Hundreds of years ago, very few people were able to read. Reading was left to the privileged elite. As reading became more common and as books became more available, there still was a class divide over reading abilities. Now that we expect everyone to read, it is an important part of understanding the world around us and works to inspire, educate, and inform. I can’t imagine a life without books and that’s why I absolutely loved The Book Tree by Paul Czajak and illustrated by Rashin Kheiriyeh (Barefoot Books, 9/30/18).
In this fabulously illustrated book, young Arlo accidentally drops his book on the head of the town mayor who decides to ban books outright.
So not only does the mayor get upset that a book has dropped on his head, he gets upset that people might actually get ideas from books (gasp!). Like a good dictator, he will be the one to tell people everything that they need to know. That is what the world was like before larger numbers of people were able to read on their own. They had to rely on leaders, especially religious leaders, to tell them anything they might need to know. The mayor then rips up all of the books and the result is that their town becomes quite boring indeed. On an editorial note, I love the fact that the books are in all different languages when we see their pages being ripped. I’m not sure how Rashin Kheiriyeh did it, but she ingeniously incorporated real text into her illustrations for an amazing affect.

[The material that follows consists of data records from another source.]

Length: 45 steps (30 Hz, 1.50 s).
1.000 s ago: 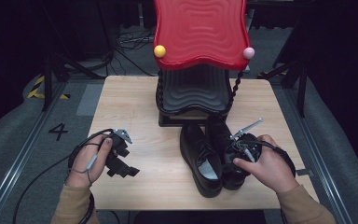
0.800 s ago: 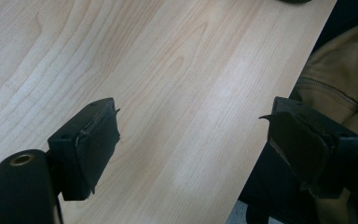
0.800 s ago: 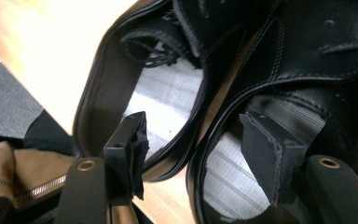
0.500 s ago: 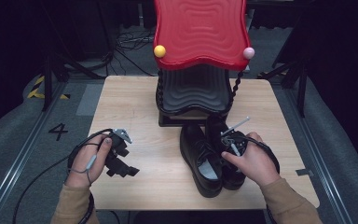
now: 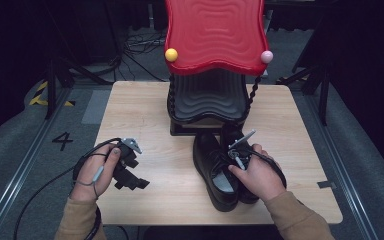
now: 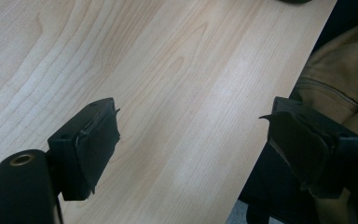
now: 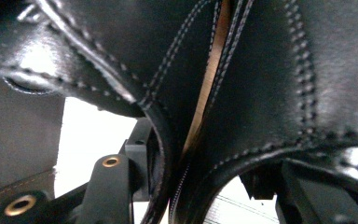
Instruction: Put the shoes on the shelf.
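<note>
The pair of black shoes stands side by side on the table [image 5: 145, 125], at its near right, heels toward the person and toes toward the black base of the red stand [image 5: 215, 35]. The left shoe [image 5: 215, 170] sits just beside the right shoe [image 5: 237, 137], their inner sides touching along most of their length. The right gripper [image 5: 237, 157] is down over the pair at their openings, with the right hand [image 5: 257, 175] covering the rear of the right shoe. In the right gripper view, one jaw stands inside the left shoe's [image 7: 121, 65] opening and the other inside the right shoe's [image 7: 307, 70], so the two adjoining collar walls lie between the jaws. The jaws have just been closing and stand partly open; the left-hand jaw lies against the leather, but contact at the other jaw is obscured, so a firm grip cannot be confirmed. A thin strip of wood shows between the two shoes in that view. The left gripper [image 5: 130, 175] is well apart from the shoes, at the near left of the table, held in the left hand [image 5: 92, 172] with its cable trailing off the edge. In the left gripper view [image 6: 193, 149] its jaws stand wide open over bare wood with nothing between them, and a tan sleeve [image 6: 340, 79] shows at the table's edge.
</note>
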Tool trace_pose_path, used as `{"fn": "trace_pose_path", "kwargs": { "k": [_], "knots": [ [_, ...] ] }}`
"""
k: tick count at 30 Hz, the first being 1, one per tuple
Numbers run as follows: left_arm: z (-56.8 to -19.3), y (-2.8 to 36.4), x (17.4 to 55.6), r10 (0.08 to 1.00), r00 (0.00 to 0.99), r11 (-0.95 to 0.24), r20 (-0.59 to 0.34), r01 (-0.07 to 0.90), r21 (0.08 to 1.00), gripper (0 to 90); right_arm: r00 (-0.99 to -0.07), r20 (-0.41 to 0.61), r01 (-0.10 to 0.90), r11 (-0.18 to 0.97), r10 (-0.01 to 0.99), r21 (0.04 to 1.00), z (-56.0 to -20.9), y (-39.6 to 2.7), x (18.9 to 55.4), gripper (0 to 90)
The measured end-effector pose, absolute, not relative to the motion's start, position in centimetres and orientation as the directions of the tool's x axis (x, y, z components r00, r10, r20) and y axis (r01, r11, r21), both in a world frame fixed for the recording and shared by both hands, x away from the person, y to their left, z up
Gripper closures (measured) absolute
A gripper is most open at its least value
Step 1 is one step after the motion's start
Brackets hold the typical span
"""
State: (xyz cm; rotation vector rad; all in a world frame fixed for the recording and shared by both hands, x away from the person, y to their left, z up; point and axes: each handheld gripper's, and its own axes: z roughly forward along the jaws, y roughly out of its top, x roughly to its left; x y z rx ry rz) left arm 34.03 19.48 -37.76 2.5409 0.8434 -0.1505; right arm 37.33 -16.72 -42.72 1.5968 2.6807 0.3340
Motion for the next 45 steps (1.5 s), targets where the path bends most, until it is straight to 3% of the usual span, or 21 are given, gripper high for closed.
{"fn": "trace_pose_path", "kwargs": {
  "k": [5,8,14,20,31,38,45],
  "knots": [
    [-37.7,19.5,34.0,0.540,0.807,-0.708,-0.240,0.590,0.388,17.0,-0.576,0.042,0.805,0.558,0.816,0.200,-42.9,-16.2,36.6,53.0],
    [-37.7,19.4,34.0,0.539,0.807,-0.709,-0.240,0.589,0.388,17.0,-0.582,0.030,0.800,0.566,0.813,0.199,-42.9,-16.1,36.5,53.1],
    [-37.9,19.4,34.2,0.540,0.807,-0.712,-0.240,0.589,0.382,17.0,-0.520,0.056,0.847,0.507,0.852,0.161,-42.6,-15.9,37.2,58.8],
    [-37.9,19.3,34.1,0.538,0.808,-0.713,-0.241,0.588,0.381,17.0,-0.481,0.064,0.860,0.456,0.875,0.228,-42.3,-15.8,37.7,70.0],
    [-37.9,19.6,34.2,0.541,0.804,-0.707,-0.245,0.593,0.385,17.0,-0.435,0.054,0.887,0.418,0.899,0.194,-41.6,-16.2,38.4,80.9],
    [-37.9,20.1,34.1,0.548,0.799,-0.695,-0.248,0.600,0.397,17.0,-0.443,0.157,0.889,0.410,0.882,0.205,-39.5,-17.0,38.2,81.7],
    [-37.6,20.3,34.0,0.548,0.800,-0.692,-0.245,0.598,0.405,17.0,-0.472,0.174,0.877,0.440,0.865,0.193,-37.3,-17.1,37.7,81.5]
  ]
}}
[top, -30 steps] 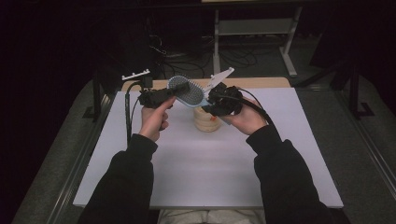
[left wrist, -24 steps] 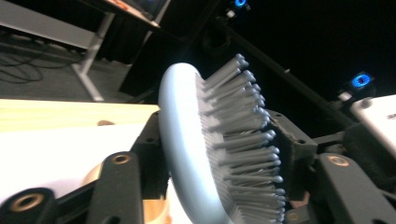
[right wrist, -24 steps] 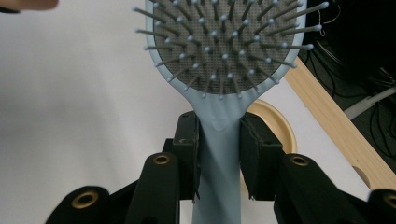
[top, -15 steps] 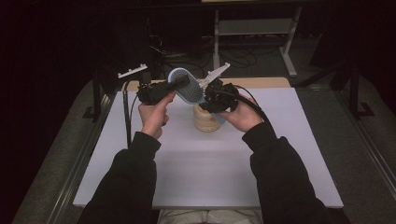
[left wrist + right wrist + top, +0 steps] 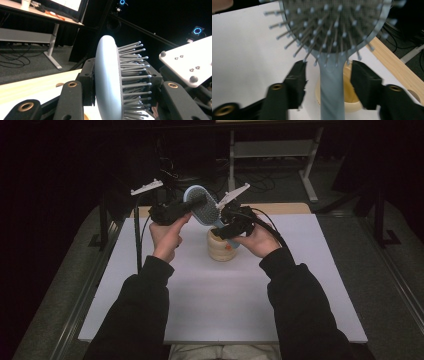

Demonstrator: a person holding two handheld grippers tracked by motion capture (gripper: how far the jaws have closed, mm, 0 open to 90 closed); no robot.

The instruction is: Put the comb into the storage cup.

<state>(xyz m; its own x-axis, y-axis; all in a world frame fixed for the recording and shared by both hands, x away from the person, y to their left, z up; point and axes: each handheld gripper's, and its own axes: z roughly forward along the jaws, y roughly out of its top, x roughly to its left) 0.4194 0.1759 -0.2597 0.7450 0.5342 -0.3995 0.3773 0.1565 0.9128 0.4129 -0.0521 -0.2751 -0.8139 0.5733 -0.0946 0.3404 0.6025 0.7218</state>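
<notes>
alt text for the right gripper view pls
A blue-grey hairbrush stands with its handle between the right gripper's two black jaws, which have just been opening and stand clear of it. Below sit a tan cup and the white table.

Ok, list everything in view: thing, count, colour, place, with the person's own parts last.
hairbrush: one, pale blue with grey bristles, held up above the cup, head clamped by the left gripper
cup: one, light wood, on the white board below the brush handle
white board: one, white, covering the table top
table edge: one, light wood, at the far side of the board
metal stand: one, pale grey, on the floor behind the table
left gripper: one, black, shut on the brush head
right gripper: one, black, jaws just been opening, either side of the brush handle, apart from it
hands: two, holding the grippers
sleeves: two, black, from the bottom edge
</notes>
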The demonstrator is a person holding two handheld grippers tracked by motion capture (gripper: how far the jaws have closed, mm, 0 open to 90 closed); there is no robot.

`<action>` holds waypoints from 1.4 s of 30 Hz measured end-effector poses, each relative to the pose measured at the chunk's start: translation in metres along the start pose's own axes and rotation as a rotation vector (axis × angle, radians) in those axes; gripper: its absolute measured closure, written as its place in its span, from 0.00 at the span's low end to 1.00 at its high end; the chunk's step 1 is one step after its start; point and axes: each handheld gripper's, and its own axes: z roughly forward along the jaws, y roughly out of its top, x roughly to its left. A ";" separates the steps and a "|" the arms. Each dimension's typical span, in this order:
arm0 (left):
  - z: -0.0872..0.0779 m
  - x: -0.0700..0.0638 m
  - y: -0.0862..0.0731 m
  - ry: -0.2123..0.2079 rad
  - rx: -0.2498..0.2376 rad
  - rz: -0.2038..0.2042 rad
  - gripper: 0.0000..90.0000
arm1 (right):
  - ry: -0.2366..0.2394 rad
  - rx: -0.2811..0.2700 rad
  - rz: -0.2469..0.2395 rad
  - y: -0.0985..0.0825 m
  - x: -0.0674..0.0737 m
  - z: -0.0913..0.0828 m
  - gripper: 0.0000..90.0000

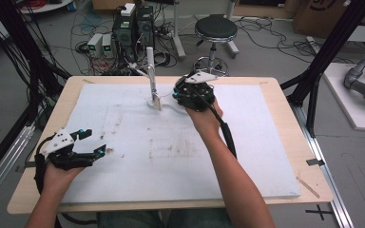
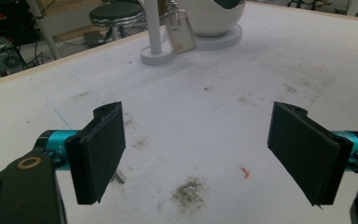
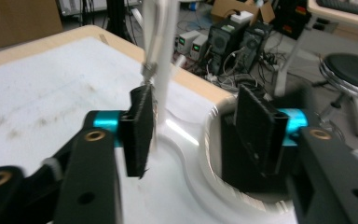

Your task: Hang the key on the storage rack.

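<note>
Forearms come in from the bottom of the high view, one gripper in each hand. Left gripper sits low near the table's left edge, jaws spread wide with nothing between them — just a scuffed white mat under it, with dark smudges and a tiny orange scrap just ahead of the jaws. Right gripper is way out at the far side, jaws apart, one beside a white post and one over a white bowl-shaped holder; the view is blurry. Small metal tag hangs off the post stand. Beyond the wooden table: black stool, computer towers, cable mess on a grey floor. No readable writing anywhere.
</note>
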 end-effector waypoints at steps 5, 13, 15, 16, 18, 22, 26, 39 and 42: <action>0.002 -0.003 0.001 -0.002 0.006 0.002 0.21 | -0.019 -0.057 0.033 -0.031 -0.021 -0.039 0.49; 0.006 -0.005 0.001 -0.014 0.004 0.007 0.21 | -0.070 -0.092 0.109 -0.084 -0.048 -0.091 0.43; 0.006 -0.005 0.001 -0.014 0.005 0.007 0.21 | -0.076 -0.085 0.115 -0.095 -0.052 -0.099 0.41; 0.006 -0.005 0.001 -0.014 0.007 0.006 0.21 | -0.080 -0.082 0.116 -0.101 -0.054 -0.103 0.40; 0.007 -0.005 0.001 -0.010 0.012 0.006 0.21 | -0.078 -0.072 0.112 -0.114 -0.055 -0.110 0.39; 0.007 -0.003 0.001 -0.011 0.003 -0.007 0.21 | -0.083 -0.048 0.129 -0.130 -0.058 -0.115 0.33; 0.008 -0.004 0.003 -0.016 -0.011 -0.010 0.21 | -0.098 -0.050 0.138 -0.141 -0.060 -0.114 0.27; 0.011 -0.005 0.003 -0.026 -0.007 -0.010 0.21 | -0.114 -0.021 0.173 -0.153 -0.068 -0.112 0.24; 0.010 -0.004 0.002 -0.022 -0.009 -0.015 0.21 | -0.115 -0.017 0.175 -0.154 -0.069 -0.112 0.24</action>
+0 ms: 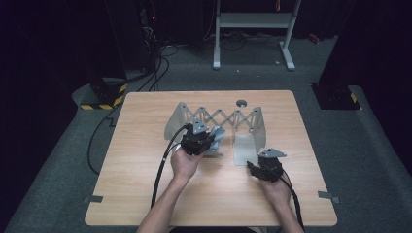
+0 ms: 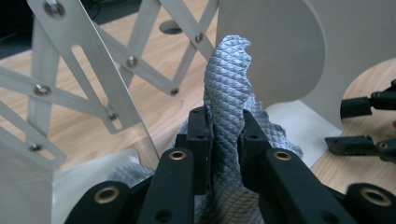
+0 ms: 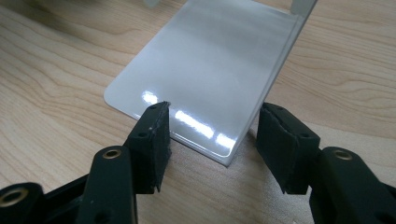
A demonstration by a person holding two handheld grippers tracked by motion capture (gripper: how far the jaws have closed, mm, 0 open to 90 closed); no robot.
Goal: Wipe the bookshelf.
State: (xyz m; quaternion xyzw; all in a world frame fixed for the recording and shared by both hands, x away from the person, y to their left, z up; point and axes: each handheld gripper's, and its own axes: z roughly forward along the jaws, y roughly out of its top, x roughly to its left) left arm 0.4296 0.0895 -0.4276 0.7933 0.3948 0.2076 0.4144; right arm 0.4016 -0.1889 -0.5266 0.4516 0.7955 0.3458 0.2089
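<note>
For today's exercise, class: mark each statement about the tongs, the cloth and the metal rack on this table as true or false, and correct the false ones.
1. The left tongs are shut on a grey textured cloth. True.
2. The right tongs grip the cloth. False: they stand open, with only the corner of the rack's flat metal foot plate between them.
3. The metal rack has a criss-cross folding back. True.
4. The rack lies on the floor. False: it stands on the wooden table.
5. The cloth is bright red. False: it is grey.
</note>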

Arlo follows the one page of ripped text that floated along “like a dandelion seed drifting on a wish.” It plants itself in the ground and Arlo sadly writes “The End.” Here is where the hope comes in. Arlo gets an idea by just writing those two words. He decides to write his own stories and share them. His actions magically manage a book tree sprout out of the ground containing his stories. A girl comes by and is given one of his books and the idea of reading once again spreads through the town “like pollen in the wind.” In the end, even the mayor can’t ignore the power of books and how they make his town a better place.
I adored this book. I think this is such a perfect book to read to children during banned book week and throughout the year. There were so many wonderful phrases and the concept of book trees growing like real trees, creating flowers and pollen that floats through the air, is such a marvelous metaphor for what books can do. A powerful tribute to the power of books. Thank you to Edelweiss+ and Barefoot Books for an eARC of this book. All opinions are my own.